- Long title A bill to regulate the practice and procedure of the Supreme Court of Pakistan ;
- Passed: 10 April 2023
- Introduced by: Azam Nazeer Tarar

= Supreme Court (Practice and Procedure) Bill 2023 =

Pakistani Law

The Supreme Court (Practice and Procedure) Bill 2023 was approved by the Parliament of Pakistan on 10 April 2023. The proposed law suggests that a panel formed by a Committee consisting of the most senior judges, led by the Chief Justice of Pakistan, will handle and conclude all cases, appeals, or issues presented before the Supreme Court. The act was moved by Law Minister Azam Nazeer Tarar.

==Background==
On 29 March 2023, the legislation was approved by the National Assembly, bypassing a referral to the pertinent standing committee. This occurred one day after the Senate 's endorsement of the bill. President Arif Alvi sent the bill back to the Parliament twice, urging for a second evaluation.
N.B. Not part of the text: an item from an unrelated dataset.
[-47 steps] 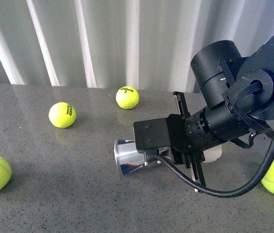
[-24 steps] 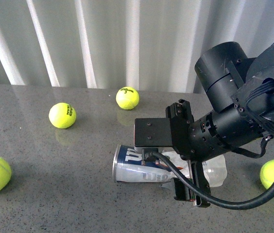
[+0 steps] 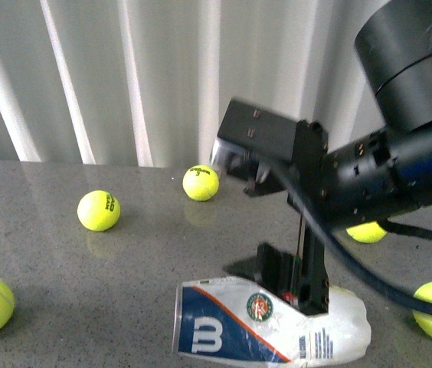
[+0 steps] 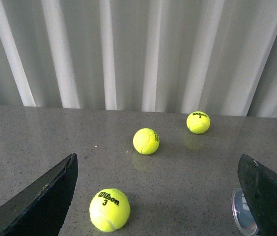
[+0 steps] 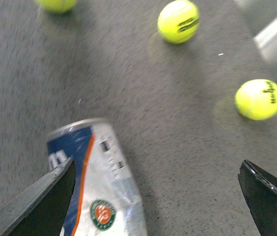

However, on 10 April 2023, the bill was successfully ratified once more, accompanied by specific modifications, amidst a boisterous demonstration by lawmakers affiliated with the PTI.

==The Bill==
The intent of the 2023 Act related to the Practices and Procedures of the Supreme Court is to delegate the authority for initiating suo motu actions to a committee composed of three distinguished judges, among them the chief justice. Additionally, the Act seeks to establish transparent protocols for hearings within the highest court and encompasses provisions for the exercise of the right to appeal.

==Controversies==
The legislation is currently under legal scrutiny and has been postponed indefinitely. Justice Qazi Faez Isa, the most senior subordinate judge, expressed that he is unable to participate in a Supreme Court panel until a decision is rendered in the matter of the Supreme Court (Practice and Procedure) Bill 2023. A fervent discussion has emerged among legal experts, political groups, and legal analysts regarding the legality of this recently passed law.